- **BRIEF**: In this exercise, each record below is to be written out again exactly.

- **Records from a data source**:
+---+

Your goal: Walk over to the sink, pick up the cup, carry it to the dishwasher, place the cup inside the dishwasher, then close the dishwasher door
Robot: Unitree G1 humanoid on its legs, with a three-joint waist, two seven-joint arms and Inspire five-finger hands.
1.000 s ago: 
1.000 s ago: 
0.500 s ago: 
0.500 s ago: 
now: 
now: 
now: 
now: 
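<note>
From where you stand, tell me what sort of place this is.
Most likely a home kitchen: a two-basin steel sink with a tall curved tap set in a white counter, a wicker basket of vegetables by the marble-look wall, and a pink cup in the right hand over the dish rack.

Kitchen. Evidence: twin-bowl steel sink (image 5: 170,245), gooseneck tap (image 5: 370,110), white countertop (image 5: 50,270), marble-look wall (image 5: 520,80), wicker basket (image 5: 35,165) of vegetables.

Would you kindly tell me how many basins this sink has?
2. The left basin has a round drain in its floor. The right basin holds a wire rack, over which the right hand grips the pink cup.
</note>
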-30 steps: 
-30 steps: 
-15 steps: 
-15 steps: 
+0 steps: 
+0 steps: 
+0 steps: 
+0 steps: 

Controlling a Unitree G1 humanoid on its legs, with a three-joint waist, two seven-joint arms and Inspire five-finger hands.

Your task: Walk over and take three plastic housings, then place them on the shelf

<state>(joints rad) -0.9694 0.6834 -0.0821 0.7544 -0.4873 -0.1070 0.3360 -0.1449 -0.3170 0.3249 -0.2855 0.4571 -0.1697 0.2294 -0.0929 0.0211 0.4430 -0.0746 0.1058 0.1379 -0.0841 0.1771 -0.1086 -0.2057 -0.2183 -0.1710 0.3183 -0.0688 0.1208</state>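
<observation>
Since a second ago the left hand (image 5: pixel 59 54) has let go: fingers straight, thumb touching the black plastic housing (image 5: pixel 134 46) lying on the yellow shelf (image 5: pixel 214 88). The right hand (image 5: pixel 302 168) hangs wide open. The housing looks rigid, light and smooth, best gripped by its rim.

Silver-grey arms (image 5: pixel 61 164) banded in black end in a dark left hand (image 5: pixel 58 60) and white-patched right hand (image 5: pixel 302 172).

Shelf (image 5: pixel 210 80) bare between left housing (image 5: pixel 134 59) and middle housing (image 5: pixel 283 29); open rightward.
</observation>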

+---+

- **WRITTEN SOLUTION**:
Your goal: Walk over to the sink, pick up the cup, carry it to the dishwasher, place the cup inside the dishwasher, then close the dishwasher door
Robot: Unitree G1 humanoid on its legs, with a three-joint waist, two seven-joint arms and Inspire five-finger hands.
1.000 s ago: 
1.000 s ago: 
0.500 s ago: 
0.500 s ago: 
now: 
now: 
now: 
now: 
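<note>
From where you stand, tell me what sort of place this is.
Most likely a home kitchen: a two-basin steel sink with a tall curved tap set in a white counter, a wicker basket of vegetables by the marble-look wall, and a pink cup in the right hand over the dish rack.

Kitchen. Evidence: twin-bowl steel sink (image 5: 170,245), gooseneck tap (image 5: 370,110), white countertop (image 5: 50,270), marble-look wall (image 5: 520,80), wicker basket (image 5: 35,165) of vegetables.

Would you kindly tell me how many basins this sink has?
2. The left basin has a round drain in its floor. The right basin holds a wire rack, over which the right hand grips the pink cup.
</note>
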-30 steps: 
-30 steps: 
-15 steps: 
-15 steps: 
+0 steps: 
+0 steps: 
+0 steps: 
+0 steps: 

Controlling a Unitree G1 humanoid on its legs, with a three-joint waist, two seven-joint arms and Inspire five-finger hands.

Your task: Walk over and take three plastic housings, then place them on the shelf

<state>(joints rad) -0.9694 0.6834 -0.0821 0.7544 -0.4873 -0.1070 0.3360 -0.1449 -0.3170 0.3249 -0.2855 0.4571 -0.1697 0.2294 -0.0929 0.0211 0.4430 -0.0746 0.1058 0.1379 -0.0841 0.1771 -0.1086 -0.2057 -0.2183 -0.1710 0.3183 -0.0688 0.1208</state>
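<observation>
Since a second ago the left hand (image 5: pixel 59 54) has let go: fingers straight, thumb touching the black plastic housing (image 5: pixel 134 46) lying on the yellow shelf (image 5: pixel 214 88). The right hand (image 5: pixel 302 168) hangs wide open. The housing looks rigid, light and smooth, best gripped by its rim.

Silver-grey arms (image 5: pixel 61 164) banded in black end in a dark left hand (image 5: pixel 58 60) and white-patched right hand (image 5: pixel 302 172).

Shelf (image 5: pixel 210 80) bare between left housing (image 5: pixel 134 59) and middle housing (image 5: pixel 283 29); open rightward.
</observation>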

There is nothing else to the answer.